As a small programmer in my programming field, I am currently working as team lead in an entrepreneurial team. The technology stack involves Android, Python, Java and Go, which is also the main technology stack of our team.
0 x00 preface
Previous articles provided a brief introduction to the concept and implementation of Python coroutines. In order to gain a more comprehensive understanding of concurrent programming in Python, I also studied the concepts of Python threads and processes and the use of related techniques, resulting in this article.
0x01 Threads and Processes
When we open an application on a phone or PC, the operating system creates a process instance and starts executing the main thread of the process, which has its own memory space and data structure. Threads are lightweight processes. Multiple threads share memory and data structures within the same process, making communication between threads easier.

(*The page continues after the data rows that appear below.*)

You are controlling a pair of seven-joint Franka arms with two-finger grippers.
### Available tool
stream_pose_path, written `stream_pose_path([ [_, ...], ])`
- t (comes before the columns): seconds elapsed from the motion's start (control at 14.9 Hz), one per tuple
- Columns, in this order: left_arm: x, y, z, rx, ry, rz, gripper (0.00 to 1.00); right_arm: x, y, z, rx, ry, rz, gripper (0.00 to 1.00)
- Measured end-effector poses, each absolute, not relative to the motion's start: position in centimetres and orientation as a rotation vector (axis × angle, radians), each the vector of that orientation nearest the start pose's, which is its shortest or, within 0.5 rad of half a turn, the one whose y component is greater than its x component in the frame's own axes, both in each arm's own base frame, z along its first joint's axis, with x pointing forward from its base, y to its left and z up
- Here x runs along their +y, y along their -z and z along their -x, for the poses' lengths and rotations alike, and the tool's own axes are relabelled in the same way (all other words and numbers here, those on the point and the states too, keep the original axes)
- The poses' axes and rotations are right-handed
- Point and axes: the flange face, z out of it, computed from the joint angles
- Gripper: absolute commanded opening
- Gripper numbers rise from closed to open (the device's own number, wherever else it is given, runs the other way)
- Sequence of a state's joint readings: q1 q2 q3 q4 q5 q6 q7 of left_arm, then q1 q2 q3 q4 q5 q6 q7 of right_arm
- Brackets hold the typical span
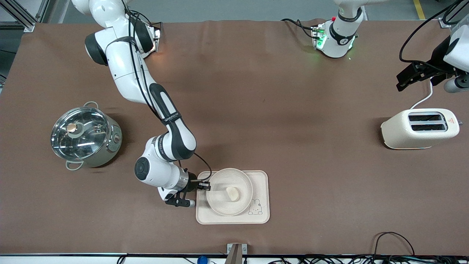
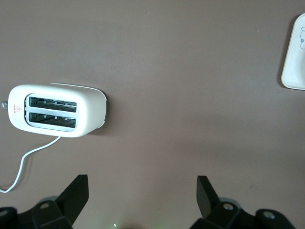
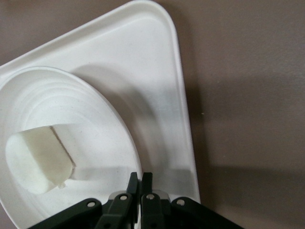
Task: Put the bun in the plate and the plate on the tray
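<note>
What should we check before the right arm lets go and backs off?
1. Bun in plate: ok.
2. Plate over tray: ok; sitting flat on it: cannot tell.
3. Right hand pinched shut on the plate's rim at the tray's edge toward the pot: ok, release pending.
4. Retreat path for the right arm toward the pot: cannot tell.
5. Left hand open, waiting above the table near the toaster: ok.

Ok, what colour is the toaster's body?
Cream-white, with dark slots; the toaster shows best in the left wrist view.
</note>
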State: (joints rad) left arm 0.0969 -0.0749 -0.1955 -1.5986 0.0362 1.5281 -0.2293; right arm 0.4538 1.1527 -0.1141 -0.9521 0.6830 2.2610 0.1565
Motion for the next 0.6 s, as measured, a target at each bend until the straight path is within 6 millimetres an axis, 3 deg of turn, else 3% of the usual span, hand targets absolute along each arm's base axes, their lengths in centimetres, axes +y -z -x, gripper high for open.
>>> stream_pose_path([
  [0.07,-5.3,-64.7,-52.5,-0.203,0.015,3.085,1.0,31.6,-17.5,-73.7,0.182,0.046,2.658,0.47],
  [0.2,-5.4,-64.6,-52.5,-0.199,0.014,3.086,1.0,31.3,-17.4,-73.7,0.177,0.041,2.671,0.61],
  [0.4,-5.5,-64.6,-52.5,-0.197,0.014,3.086,1.0,31.2,-17.7,-73.8,0.177,0.048,2.669,0.73],
  [0.6,-5.5,-64.6,-52.5,-0.196,0.014,3.086,1.0,30.6,-19.1,-74.3,0.176,0.044,2.661,0.97],
])
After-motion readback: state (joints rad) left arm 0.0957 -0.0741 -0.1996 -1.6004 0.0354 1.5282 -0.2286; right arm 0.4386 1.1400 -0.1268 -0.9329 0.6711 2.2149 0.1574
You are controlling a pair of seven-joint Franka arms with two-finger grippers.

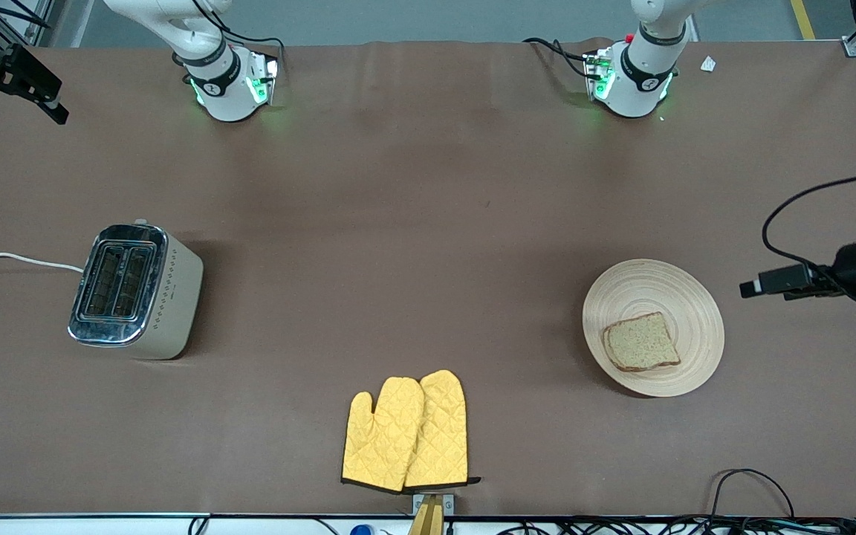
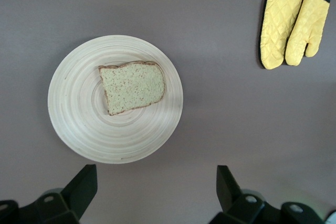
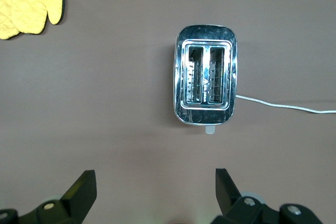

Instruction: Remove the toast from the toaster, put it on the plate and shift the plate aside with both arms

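Observation:
The toast (image 1: 641, 342) lies flat on the round pale wooden plate (image 1: 684, 297), toward the left arm's end of the table. The left wrist view shows the toast (image 2: 132, 86) on the plate (image 2: 73, 114) from above. My left gripper (image 2: 156, 174) is open and empty, up in the air over bare table beside the plate; in the front view it (image 1: 792, 282) shows at the edge. My right gripper (image 3: 156, 177) is open and empty, high over the table near the toaster; in the front view it (image 1: 23, 78) shows at the right arm's end.
A silver and cream toaster (image 1: 134, 292) with two empty slots stands toward the right arm's end, its white cord (image 1: 15, 258) running off the table; it also shows in the right wrist view (image 3: 206, 74). Two yellow quilted oven mitts (image 1: 407, 433) lie near the front edge.

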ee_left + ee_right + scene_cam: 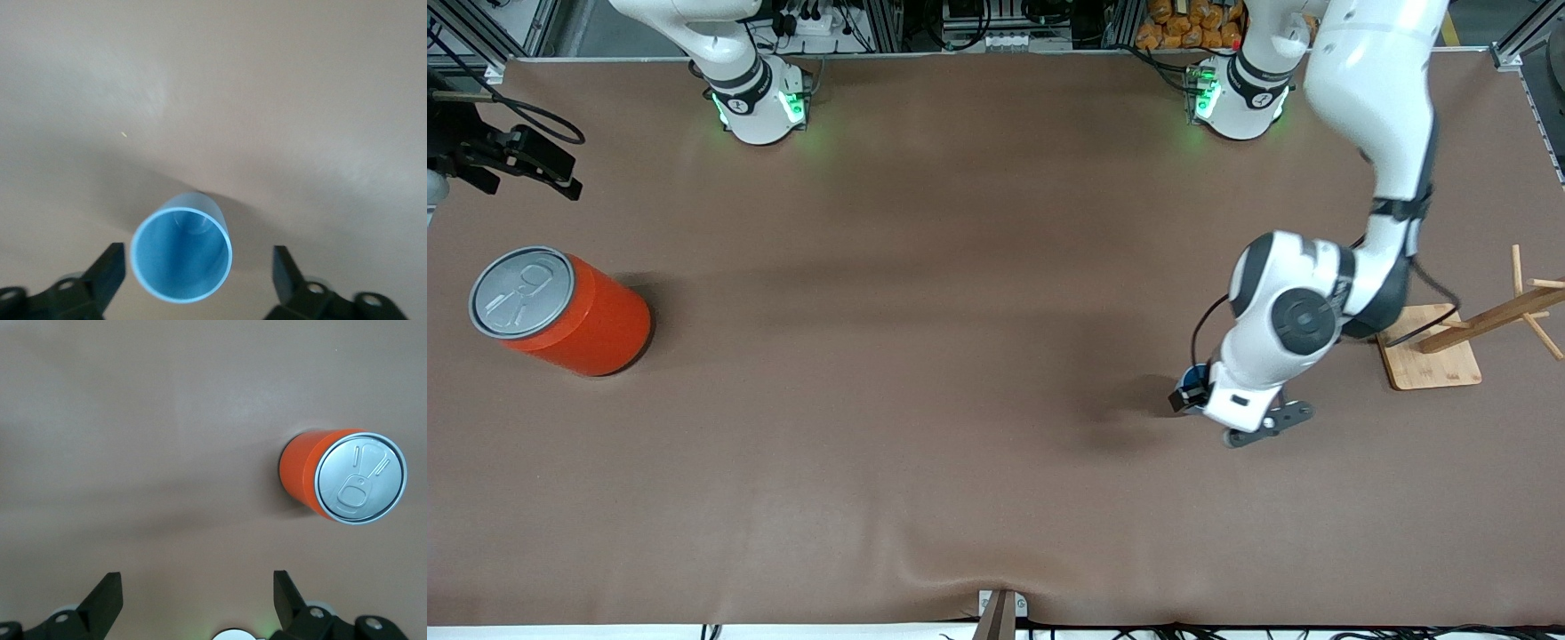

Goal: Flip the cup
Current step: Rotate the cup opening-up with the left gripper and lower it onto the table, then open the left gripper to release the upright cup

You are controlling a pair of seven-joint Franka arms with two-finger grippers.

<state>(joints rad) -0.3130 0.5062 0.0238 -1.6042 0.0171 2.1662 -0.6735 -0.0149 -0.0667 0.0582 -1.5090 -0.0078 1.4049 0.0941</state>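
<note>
The light-blue cup is on the brown table, its darker blue open mouth facing my left wrist camera. My left gripper is open around it, one finger close beside the rim and the other finger farther off; neither touches it. In the front view the left gripper is low over the table near the left arm's end, and only a sliver of the cup shows beside the hand. My right gripper is open and empty, held high at the right arm's end, where it waits.
A large orange can with a grey pull-tab lid stands at the right arm's end; it also shows in the right wrist view. A wooden rack on a board stands beside the left arm, toward the table's edge.
</note>
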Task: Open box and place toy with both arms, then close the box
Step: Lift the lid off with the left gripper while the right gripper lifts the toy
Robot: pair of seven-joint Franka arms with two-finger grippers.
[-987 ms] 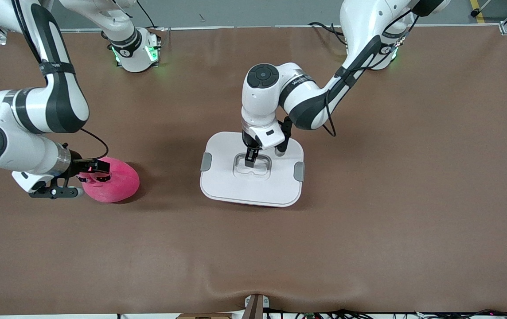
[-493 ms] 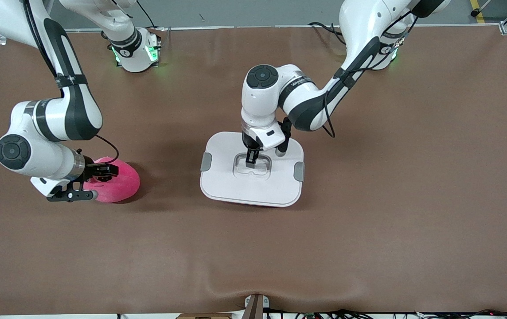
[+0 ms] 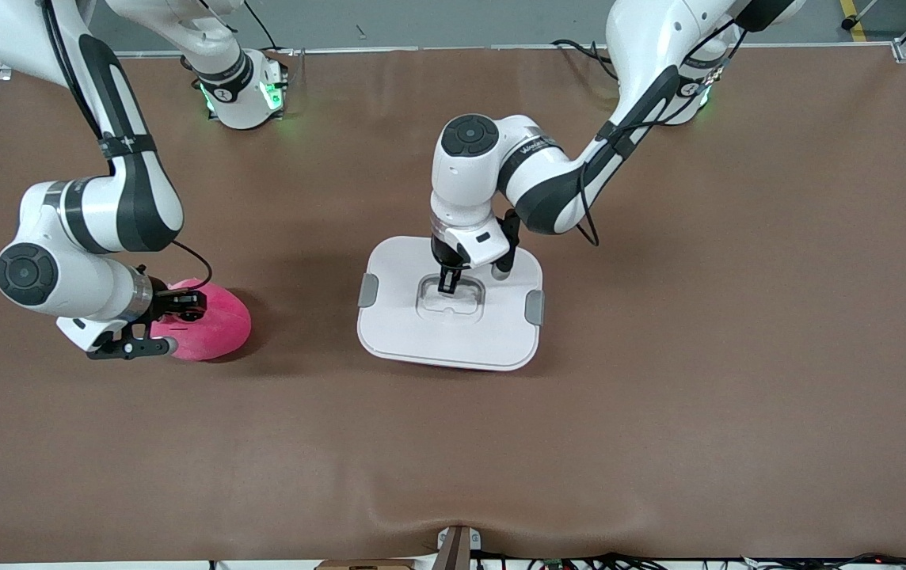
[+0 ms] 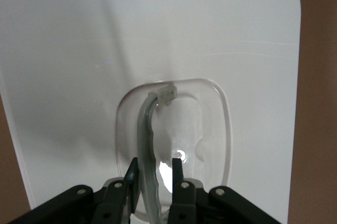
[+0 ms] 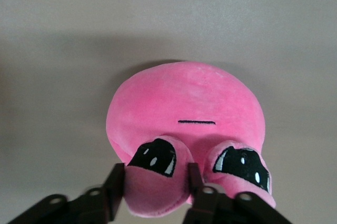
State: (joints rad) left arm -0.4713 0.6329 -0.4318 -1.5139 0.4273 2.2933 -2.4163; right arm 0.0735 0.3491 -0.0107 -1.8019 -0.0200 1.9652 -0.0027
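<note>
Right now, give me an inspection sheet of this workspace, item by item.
Surface: brown table, slight ripple at the edge nearest the front camera.
Box: lid on, grey side clips in place.
Toy: pink plush on the table toward the right arm's end.
Clutter: nothing seen.
Left gripper: in the lid's recess, fingers on either side of the clear handle.
Right gripper: fingers straddling part of the toy's face.
Cables: black leads along both arms.
Surroundings: grey floor, metal frame.
</note>
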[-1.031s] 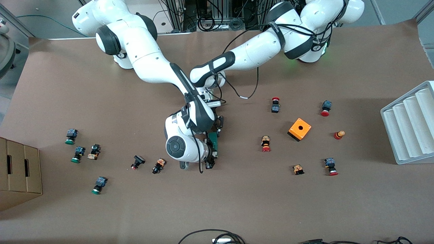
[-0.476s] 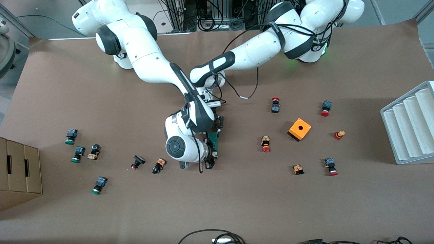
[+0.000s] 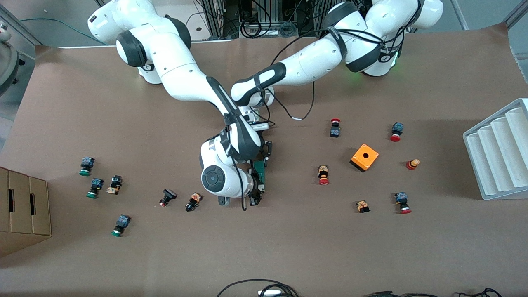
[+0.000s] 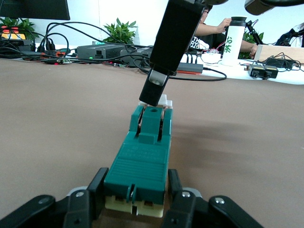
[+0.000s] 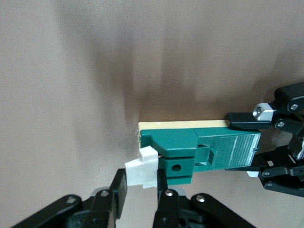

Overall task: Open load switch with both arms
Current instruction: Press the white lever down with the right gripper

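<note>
The load switch (image 3: 260, 170), a slim dark-green block on a beige base, lies on the brown table near its middle. My left gripper (image 4: 136, 190) is shut on the end of the load switch (image 4: 142, 161) that lies farther from the front camera; in the front view this left gripper (image 3: 266, 150) is largely hidden under the right arm. My right gripper (image 5: 141, 183) is shut on the white end piece (image 5: 142, 171) at the nearer end of the load switch (image 5: 209, 149). In the front view the right gripper (image 3: 256, 194) sits beside the right arm's round wrist.
Small push-buttons lie scattered toward both ends of the table; the closest are one (image 3: 193, 201) and another (image 3: 323, 175). An orange box with a hole (image 3: 364, 157) and a white ribbed rack (image 3: 499, 154) stand toward the left arm's end. A cardboard box (image 3: 22, 210) stands at the right arm's end.
</note>
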### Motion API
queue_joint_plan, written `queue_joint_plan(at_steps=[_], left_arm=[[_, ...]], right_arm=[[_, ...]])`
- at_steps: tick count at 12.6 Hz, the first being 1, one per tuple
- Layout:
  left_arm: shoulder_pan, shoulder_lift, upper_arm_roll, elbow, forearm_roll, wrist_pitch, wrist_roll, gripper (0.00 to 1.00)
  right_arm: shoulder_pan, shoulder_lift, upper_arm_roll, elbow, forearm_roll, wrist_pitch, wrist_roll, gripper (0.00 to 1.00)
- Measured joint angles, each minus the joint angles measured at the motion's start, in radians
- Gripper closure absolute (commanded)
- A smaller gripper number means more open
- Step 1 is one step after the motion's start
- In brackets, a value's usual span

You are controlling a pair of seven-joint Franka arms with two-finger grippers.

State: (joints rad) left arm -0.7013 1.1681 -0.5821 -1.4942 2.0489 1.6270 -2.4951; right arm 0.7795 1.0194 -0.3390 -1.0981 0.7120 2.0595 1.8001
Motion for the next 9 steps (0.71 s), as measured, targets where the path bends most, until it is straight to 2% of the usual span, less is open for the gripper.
queue_joint_plan(at_steps=[9], left_arm=[[0.0,0.0,0.0,0.0,0.0,0.0,0.0,0.42]], right_arm=[[-0.001,-0.02,0.01,-0.033,0.0,0.022,-0.001,0.7]])
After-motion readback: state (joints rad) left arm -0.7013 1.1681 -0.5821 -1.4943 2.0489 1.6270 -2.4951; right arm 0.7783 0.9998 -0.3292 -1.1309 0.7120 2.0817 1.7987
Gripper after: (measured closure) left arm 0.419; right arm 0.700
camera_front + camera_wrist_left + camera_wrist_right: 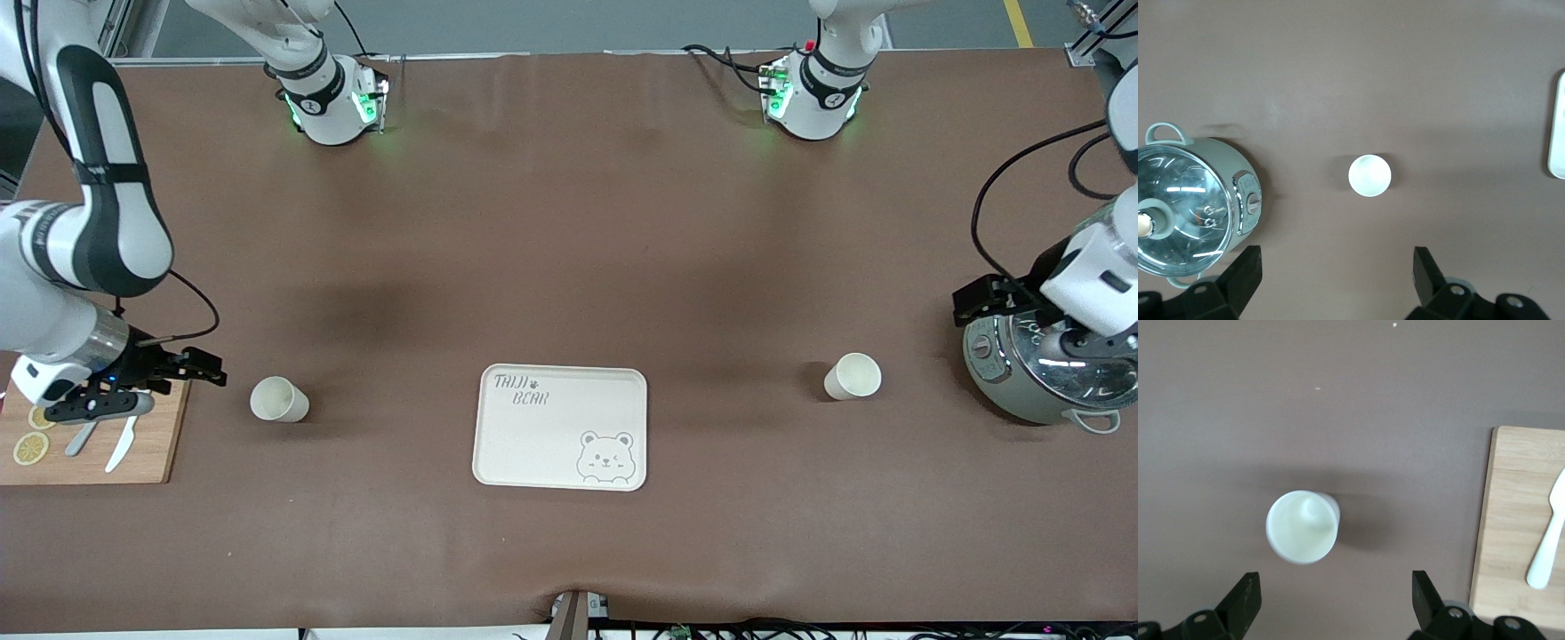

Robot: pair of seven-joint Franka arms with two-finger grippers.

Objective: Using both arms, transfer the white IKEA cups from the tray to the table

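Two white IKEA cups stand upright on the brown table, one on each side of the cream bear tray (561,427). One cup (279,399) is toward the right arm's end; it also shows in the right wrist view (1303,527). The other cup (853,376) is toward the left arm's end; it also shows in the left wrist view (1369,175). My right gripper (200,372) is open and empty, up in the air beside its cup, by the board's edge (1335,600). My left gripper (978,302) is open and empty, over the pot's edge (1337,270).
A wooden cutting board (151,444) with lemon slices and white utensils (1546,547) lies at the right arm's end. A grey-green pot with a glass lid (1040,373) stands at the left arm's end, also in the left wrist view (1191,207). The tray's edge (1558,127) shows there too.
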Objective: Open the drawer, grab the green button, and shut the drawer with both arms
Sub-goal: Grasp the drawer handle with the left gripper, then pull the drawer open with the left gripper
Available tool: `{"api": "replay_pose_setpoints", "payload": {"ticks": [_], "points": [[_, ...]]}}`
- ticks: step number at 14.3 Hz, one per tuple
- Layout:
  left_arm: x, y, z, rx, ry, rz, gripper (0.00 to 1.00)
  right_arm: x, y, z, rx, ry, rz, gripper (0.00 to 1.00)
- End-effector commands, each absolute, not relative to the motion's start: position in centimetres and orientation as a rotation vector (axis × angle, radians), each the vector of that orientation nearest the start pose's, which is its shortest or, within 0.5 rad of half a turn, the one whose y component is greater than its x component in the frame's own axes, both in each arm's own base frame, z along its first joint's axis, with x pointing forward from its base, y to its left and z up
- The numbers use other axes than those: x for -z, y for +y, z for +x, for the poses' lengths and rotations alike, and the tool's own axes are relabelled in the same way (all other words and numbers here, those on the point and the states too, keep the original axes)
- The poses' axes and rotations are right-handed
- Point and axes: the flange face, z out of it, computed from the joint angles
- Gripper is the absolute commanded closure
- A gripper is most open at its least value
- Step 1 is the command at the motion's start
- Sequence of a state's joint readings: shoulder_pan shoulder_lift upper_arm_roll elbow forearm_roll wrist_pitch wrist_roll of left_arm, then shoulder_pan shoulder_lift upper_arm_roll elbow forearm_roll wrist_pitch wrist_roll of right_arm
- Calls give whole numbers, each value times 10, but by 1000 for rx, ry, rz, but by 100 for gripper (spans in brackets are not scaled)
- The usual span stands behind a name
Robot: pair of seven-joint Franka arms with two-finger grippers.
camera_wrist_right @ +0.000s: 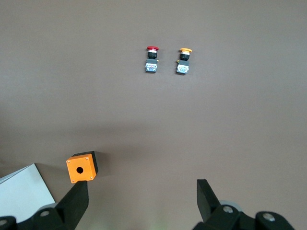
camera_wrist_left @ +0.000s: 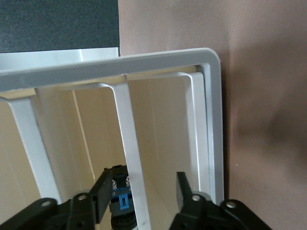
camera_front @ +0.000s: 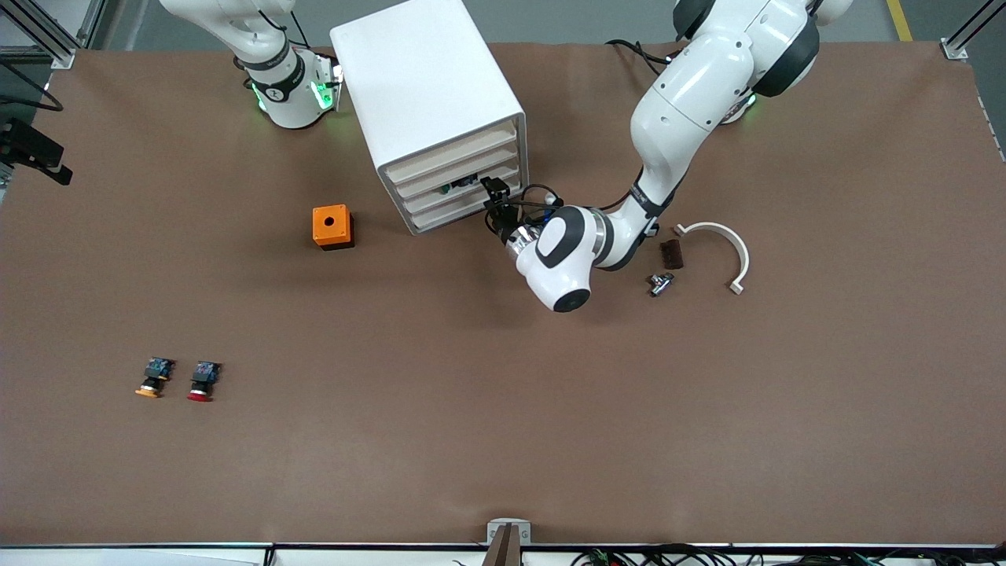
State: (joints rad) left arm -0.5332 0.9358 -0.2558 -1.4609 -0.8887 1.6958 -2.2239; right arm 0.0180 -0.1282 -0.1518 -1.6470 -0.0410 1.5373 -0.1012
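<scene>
Drawer (camera_front: 460, 187) ajar; left pincer (camera_front: 497, 206) at its front, arm bent low.

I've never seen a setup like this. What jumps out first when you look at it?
The white cabinet with its four stacked drawers stands out most; the left gripper reaches in at its front, its fingers apart around a small button in a drawer. A bright orange box sits on the brown table beside the cabinet, toward the right arm's end. The right gripper waits, open, high over the table.
</scene>
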Motion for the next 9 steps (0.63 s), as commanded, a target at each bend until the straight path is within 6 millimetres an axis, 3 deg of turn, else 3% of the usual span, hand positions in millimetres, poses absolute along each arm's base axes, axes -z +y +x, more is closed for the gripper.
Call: {"api": "replay_pose_setpoints", "payload": {"ticks": [1,4,6,9], "points": [[-139,-512,420,-1358,-1805,-1236,50,-655,-81,499,34,69,-3140,0],[-136,-512,419,-1358,-1802,-1235,84,-655,-81,499,34,62,-3140,0],[-133,-509,421,-1357,-1806,-1228,100,-656,-81,499,36,57,-3140,0],[-135,-501,432,-1345,-1827,-1238,100,-656,-82,499,36,59,-3140,0]]}}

0x02 Concurrency using threads
Those familiar with Java programming will notice that the threading model in Python is very similar to Java. For the rest of this article we’ll focus on using Python’s threading package. Thread is not recommended for beginners with low-level API modules. All code in this article will use Python 3.7.)
threading
To use threads we import the Threading package, which wraps a number of high-level apis on top of the _Thread package (the low-level Thread module mentioned above). The threading package should be the first choice for development.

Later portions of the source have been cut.